◆ YOUR OBJECTIVE
Every line of the material below needs to be written out exactly, please.

-- Opening Marker --

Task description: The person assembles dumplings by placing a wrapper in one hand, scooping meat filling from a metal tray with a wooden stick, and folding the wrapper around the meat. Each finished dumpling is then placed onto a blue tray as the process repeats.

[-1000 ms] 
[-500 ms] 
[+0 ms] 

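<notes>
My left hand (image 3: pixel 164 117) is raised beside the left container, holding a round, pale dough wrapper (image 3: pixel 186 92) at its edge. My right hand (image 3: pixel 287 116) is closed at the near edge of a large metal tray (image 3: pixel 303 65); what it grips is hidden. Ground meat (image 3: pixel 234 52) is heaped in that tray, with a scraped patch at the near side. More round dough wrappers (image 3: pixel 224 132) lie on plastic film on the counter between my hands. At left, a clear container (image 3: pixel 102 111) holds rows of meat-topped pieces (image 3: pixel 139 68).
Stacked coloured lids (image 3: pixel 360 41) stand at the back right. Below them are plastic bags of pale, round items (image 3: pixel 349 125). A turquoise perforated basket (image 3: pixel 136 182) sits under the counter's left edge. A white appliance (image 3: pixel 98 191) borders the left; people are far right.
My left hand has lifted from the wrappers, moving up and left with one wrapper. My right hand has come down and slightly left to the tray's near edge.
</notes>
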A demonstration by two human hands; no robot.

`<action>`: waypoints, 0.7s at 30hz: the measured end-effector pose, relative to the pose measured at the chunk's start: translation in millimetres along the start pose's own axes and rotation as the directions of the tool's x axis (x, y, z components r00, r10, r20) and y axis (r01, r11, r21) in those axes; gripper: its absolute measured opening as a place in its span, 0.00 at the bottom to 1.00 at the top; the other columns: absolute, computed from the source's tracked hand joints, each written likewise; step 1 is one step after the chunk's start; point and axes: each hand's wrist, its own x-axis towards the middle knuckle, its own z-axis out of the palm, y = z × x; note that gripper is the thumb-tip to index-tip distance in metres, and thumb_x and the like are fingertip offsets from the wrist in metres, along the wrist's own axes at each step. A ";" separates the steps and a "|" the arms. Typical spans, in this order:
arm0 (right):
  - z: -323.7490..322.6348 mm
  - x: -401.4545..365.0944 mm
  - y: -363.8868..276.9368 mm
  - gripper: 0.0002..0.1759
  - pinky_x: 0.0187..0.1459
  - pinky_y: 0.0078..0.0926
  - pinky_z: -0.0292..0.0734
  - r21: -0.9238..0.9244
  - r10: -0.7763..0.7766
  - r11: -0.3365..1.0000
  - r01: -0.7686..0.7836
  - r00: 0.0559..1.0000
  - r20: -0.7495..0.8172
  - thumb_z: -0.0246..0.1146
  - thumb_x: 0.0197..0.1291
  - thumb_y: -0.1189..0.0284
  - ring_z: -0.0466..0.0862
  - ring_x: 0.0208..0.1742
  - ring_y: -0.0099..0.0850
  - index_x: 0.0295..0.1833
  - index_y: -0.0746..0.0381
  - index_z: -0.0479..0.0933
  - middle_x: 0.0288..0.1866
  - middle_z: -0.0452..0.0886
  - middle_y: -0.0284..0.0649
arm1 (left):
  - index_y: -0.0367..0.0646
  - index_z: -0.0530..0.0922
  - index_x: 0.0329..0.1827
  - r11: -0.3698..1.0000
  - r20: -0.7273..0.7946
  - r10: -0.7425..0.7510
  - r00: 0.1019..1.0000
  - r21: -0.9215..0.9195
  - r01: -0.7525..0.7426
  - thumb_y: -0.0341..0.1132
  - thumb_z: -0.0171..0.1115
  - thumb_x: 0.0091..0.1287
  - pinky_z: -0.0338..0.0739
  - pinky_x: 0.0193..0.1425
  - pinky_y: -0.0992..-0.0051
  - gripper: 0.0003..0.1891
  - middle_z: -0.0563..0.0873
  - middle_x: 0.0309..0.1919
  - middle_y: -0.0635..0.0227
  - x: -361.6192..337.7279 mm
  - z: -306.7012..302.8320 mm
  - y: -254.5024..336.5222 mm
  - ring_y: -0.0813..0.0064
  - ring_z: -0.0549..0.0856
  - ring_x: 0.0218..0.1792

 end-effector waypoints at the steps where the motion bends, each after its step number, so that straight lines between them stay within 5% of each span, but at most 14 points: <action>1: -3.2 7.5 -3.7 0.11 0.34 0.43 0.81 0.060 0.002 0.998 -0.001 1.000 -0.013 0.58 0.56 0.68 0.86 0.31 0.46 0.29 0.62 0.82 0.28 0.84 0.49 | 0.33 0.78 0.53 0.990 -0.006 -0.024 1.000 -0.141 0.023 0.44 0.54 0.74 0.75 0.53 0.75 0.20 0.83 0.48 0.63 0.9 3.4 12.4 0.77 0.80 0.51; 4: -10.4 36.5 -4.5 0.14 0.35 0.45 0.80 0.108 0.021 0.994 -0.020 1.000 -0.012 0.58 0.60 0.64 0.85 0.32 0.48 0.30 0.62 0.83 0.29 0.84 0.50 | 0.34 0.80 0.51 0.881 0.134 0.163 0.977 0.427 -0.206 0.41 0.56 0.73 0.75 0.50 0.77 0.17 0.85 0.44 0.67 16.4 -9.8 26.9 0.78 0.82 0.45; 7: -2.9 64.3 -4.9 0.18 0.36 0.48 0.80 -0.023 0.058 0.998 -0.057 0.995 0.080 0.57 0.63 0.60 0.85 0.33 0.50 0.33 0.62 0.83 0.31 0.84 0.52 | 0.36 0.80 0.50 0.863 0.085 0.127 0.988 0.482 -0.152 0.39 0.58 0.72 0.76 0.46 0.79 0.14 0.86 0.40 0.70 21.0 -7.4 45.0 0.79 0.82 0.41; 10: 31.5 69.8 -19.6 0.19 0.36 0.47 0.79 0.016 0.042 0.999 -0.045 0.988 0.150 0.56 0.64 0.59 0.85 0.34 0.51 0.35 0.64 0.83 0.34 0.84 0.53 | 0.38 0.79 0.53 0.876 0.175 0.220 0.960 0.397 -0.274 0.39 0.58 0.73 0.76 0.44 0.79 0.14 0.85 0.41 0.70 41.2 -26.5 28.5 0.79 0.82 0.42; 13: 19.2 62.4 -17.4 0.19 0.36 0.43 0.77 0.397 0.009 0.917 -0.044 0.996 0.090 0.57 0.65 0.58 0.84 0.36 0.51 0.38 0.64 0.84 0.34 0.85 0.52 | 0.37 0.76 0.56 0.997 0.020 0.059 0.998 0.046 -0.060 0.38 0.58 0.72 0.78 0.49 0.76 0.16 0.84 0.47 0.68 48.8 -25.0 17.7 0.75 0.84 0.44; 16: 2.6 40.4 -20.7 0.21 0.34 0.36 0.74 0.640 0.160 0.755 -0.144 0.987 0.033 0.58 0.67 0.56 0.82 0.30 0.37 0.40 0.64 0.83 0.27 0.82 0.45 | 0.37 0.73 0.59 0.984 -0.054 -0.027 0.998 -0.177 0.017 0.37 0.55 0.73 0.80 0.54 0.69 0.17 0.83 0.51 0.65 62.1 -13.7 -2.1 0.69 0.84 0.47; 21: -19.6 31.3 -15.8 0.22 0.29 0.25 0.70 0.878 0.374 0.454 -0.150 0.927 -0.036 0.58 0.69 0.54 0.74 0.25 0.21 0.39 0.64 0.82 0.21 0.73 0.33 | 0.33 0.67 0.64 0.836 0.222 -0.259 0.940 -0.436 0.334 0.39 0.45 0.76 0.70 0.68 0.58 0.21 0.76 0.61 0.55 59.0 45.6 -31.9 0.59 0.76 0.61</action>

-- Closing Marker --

◆ EXERCISE SOLUTION
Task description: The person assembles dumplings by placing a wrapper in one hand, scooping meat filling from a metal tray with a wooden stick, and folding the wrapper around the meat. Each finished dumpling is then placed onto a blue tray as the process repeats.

[-1000 ms] 
[-500 ms] 
[+0 ms] 

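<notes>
My left hand (image 3: pixel 164 117) is raised beside the left container, holding a round, pale dough wrapper (image 3: pixel 186 92) at its edge. My right hand (image 3: pixel 287 116) is closed at the near edge of a large metal tray (image 3: pixel 303 65); what it grips is hidden. Ground meat (image 3: pixel 234 52) is heaped in that tray, with a scraped patch at the near side. More round dough wrappers (image 3: pixel 224 132) lie on plastic film on the counter between my hands. At left, a clear container (image 3: pixel 102 111) holds rows of meat-topped pieces (image 3: pixel 139 68).
Stacked coloured lids (image 3: pixel 360 41) stand at the back right. Below them are plastic bags of pale, round items (image 3: pixel 349 125). A turquoise perforated basket (image 3: pixel 136 182) sits under the counter's left edge. A white appliance (image 3: pixel 98 191) borders the left; people are far right.
My left hand has lifted from the wrappers, moving up and left with one wrapper. My right hand has come down and slightly left to the tray's near edge.
</notes>
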A demonstration by two human hands; no robot.

`<action>`: waypoints, 0.7s at 30hz: the measured end-effector pose, relative to the pose measured at the chunk's start: translation in millimetres along the start pose's own axes and rotation as the directions of the tool's x axis (x, y, z components r00, r10, r20) and y axis (r01, r11, r21) in those axes; gripper: its absolute measured opening as a place in its span, 0.00 at the bottom to 1.00 at the top; the other columns: absolute, computed from the source's tracked hand joints, each written likewise; step 1 is one step after the chunk's start; point and axes: each hand's wrist, its own x-axis towards the middle knuckle, its own z-axis out of the palm, y = z × x; note that gripper is the thumb-tip to index-tip distance in metres, and thumb_x and the like are fingertip offsets from the wrist in metres, along the wrist's own axes at each step. A ";" separates the steps and a "|" the arms. Typical spans, in this order:
arm0 (right):
  - z: -323.7490..322.6348 mm
  - x: -401.4545..365.0944 mm
  - y: -363.8868..276.9368 mm
  - gripper: 0.0002..0.1759
  - pinky_x: 0.0187..0.1459
  - pinky_y: 0.0078..0.0926
  - pinky_z: -0.0292..0.0734
  - r21: -0.9238..0.9244
  - r10: -0.7763..0.7766
  - r11: -0.3365..1.0000
  - r01: -0.7686..0.7836
  - r00: 0.0559..1.0000
  - r20: -0.7495..0.8172
  - thumb_z: -0.0246..0.1146
  - thumb_x: 0.0197..0.1291
  - thumb_y: -0.1189..0.0284
  - ring_z: -0.0466..0.0862
  - ring_x: 0.0208..0.1742
  - ring_y: -0.0099..0.0850
  - index_x: 0.0295..0.1833
  - index_y: -0.0746..0.0381
  - index_z: -0.0479..0.0933
  - middle_x: 0.0288..0.1866
  - middle_z: -0.0452..0.0886
  - middle_y: -0.0284..0.0649
arm1 (left):
  - index_y: -0.0367..0.0646
  - index_z: -0.0530..0.0922
  - index_x: 0.0329..0.1827
  - r11: -0.3698..1.0000
  - r20: -0.7273..0.7946
  - r10: -0.7425..0.7510
  - r00: 0.1019..1.0000
  - r21: -0.9215..0.9195
  - r01: -0.7525..0.7426
  - thumb_y: -0.0341..0.1132
  - thumb_z: -0.0171..0.1115
  - thumb_x: 0.0091..0.1287
  - pinky_z: -0.0338..0.0739
  - pinky_x: 0.0193..0.1425
  - pinky_y: -0.0992..-0.0051
  - gripper: 0.0003..0.1891
  - middle_z: -0.0563..0.0873
  - middle_x: 0.0309..0.1919
  - middle_y: -0.0635..0.0227
  - x: -361.6192..337.7279 mm
  - z: -306.7012..302.8320 mm
  - y: -254.5024..336.5222 mm
  - ring_y: -0.0813..0.0064
  - ring_z: -0.0549..0.0856
  - ring_x: 0.0218..0.1792

 end-effector waypoints at the steps where the motion bends, each after its step number, so that straight lines between them stay within 5% of each span, but at most 14 points: <action>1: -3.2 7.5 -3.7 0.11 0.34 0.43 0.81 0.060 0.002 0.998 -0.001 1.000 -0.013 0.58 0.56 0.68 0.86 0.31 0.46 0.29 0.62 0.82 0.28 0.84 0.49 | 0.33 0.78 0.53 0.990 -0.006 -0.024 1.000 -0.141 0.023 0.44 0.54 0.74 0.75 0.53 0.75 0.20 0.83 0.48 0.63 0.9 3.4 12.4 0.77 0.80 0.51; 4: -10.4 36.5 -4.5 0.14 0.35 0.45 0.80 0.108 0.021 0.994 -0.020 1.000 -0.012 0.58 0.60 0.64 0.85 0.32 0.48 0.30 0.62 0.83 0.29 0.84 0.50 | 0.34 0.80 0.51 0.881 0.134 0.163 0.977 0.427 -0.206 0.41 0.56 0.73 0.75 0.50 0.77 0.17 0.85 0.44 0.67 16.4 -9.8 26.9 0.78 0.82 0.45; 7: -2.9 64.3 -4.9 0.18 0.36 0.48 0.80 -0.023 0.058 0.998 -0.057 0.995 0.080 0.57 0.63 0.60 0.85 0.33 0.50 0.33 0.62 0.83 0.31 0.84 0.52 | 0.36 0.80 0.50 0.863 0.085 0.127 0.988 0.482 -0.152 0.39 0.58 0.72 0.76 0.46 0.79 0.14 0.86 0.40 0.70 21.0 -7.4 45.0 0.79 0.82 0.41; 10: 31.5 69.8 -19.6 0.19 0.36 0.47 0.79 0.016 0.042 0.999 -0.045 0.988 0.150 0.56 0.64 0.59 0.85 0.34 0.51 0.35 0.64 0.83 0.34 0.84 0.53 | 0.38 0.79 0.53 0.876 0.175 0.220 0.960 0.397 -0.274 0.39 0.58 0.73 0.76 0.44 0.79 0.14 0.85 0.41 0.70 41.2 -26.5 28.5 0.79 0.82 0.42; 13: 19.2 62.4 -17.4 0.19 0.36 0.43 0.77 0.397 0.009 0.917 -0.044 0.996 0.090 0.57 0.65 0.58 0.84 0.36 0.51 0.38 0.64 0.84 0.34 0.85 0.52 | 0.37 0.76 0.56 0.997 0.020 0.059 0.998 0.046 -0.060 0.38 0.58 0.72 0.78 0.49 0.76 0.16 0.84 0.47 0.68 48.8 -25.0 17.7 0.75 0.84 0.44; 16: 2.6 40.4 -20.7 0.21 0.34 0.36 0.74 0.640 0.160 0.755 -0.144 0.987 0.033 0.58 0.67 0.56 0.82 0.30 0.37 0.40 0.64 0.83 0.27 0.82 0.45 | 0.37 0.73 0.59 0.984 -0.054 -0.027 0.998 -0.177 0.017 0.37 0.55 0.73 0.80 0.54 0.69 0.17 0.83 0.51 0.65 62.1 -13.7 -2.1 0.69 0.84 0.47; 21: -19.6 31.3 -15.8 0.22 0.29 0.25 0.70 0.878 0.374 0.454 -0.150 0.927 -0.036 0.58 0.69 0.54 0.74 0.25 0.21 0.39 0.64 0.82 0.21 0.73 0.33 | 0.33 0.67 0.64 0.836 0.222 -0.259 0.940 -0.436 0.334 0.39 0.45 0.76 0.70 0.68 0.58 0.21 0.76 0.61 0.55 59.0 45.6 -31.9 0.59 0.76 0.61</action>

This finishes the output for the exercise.